Another task in her religious umbrella, she works with the University Singers and travels with them on some performances. (“My goal is to chat up the students and keep everyone laughing,” she once wrote.) Brink is also active in a statewide group promoting a better understanding of the difference between church and state.

About that James Tayor influence:

“I heard an old James Taylor song ‘You Can Close Your Eyes.’ It’s about trust.
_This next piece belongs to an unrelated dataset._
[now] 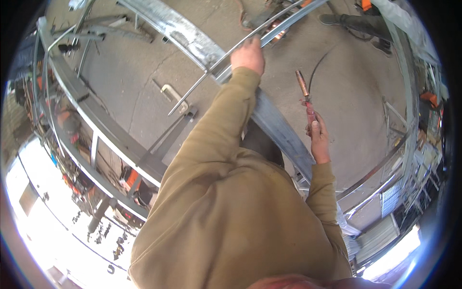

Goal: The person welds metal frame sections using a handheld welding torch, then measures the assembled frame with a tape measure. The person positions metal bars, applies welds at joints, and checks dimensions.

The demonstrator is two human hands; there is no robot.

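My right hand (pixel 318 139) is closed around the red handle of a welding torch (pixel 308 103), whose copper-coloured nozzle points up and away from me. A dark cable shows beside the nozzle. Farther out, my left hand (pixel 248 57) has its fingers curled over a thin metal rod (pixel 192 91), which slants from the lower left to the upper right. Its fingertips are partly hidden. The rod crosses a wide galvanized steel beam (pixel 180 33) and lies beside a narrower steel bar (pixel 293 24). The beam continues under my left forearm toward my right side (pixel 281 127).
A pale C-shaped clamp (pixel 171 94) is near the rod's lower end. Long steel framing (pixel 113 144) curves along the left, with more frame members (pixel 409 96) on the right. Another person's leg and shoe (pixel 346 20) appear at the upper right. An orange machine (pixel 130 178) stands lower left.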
I imagined Jesus building community among his followers, singing to all of us, ”But I can sing this song, and you can sing this song when I’m gone.”

That was ten years ago. Brink and followers sing that song in church, at retreats, to new students, and, tearfully, she says, to graduating seniors. One of her students put together a video depicting multiple venues where Brink and her students sang it. (You can find it on Youtube, or by plugging in Brink and James Taylor on the Chapman website.)

These days Brink is busier than ever — because of coronavirus. She Zooms all her classes and all the support groups she’s involved in.

She recently wrote for all her students that they no doubt miss all the campus activities and the camaraderie of their friends. But she added this about their quarantine attitudes:

“But what are we NOT missing? We’re not missing the power of love, whether one thinks of that in religious or secular terms. We are reaching out to family and friends with calls and texts. We are buying groceries for neighbors who are elderly and sending gift cards to families with a new baby. We are donating blood and cash to those whose needs are great. We are meeting up in Zoom calls and tipping restaurant delivery people extravagantly. We are giving ourselves time to breathe, consciously, and appreciatively, paying attention to the deepest longing of our hearts.

And yes, to the surprised but happy looks of the multitude of student faces on the computer screen, James Taylor’s music even joins her in Zoom.